Try it >> A word-for-word restatement of the whole listing is the expected answer.

═══ The data

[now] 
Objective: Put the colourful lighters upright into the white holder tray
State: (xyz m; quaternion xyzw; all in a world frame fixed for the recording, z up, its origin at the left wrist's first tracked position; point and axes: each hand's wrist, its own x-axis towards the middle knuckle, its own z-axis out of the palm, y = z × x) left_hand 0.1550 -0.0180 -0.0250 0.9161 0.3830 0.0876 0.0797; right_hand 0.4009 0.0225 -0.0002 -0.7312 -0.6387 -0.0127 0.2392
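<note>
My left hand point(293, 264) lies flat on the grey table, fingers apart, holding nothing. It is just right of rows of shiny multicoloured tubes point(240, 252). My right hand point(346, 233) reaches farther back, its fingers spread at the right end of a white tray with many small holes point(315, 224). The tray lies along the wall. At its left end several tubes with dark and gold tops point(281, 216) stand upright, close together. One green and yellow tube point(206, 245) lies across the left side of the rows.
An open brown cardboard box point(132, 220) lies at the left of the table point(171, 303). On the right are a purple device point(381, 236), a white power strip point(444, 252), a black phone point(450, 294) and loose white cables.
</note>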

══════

Exercise output >>
[now] 
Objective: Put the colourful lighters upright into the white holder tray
State: (xyz m; quaternion xyzw; all in a world frame fixed for the recording, z up, its origin at the left wrist's first tracked position; point and axes: each hand's wrist, its own x-axis towards the middle knuckle, its own z-axis out of the palm, y = z × x) left_hand 0.1550 -0.0180 -0.0250 0.9161 0.3830 0.0876 0.0797; right_hand 0.4009 0.0225 -0.0002 -0.7312 -0.6387 -0.0127 0.2392
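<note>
My left hand point(293, 264) lies flat on the grey table, fingers apart, holding nothing. It is just right of rows of shiny multicoloured tubes point(240, 252). My right hand point(346, 233) reaches farther back, its fingers spread at the right end of a white tray with many small holes point(315, 224). The tray lies along the wall. At its left end several tubes with dark and gold tops point(281, 216) stand upright, close together. One green and yellow tube point(206, 245) lies across the left side of the rows.
An open brown cardboard box point(132, 220) lies at the left of the table point(171, 303). On the right are a purple device point(381, 236), a white power strip point(444, 252), a black phone point(450, 294) and loose white cables.
</note>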

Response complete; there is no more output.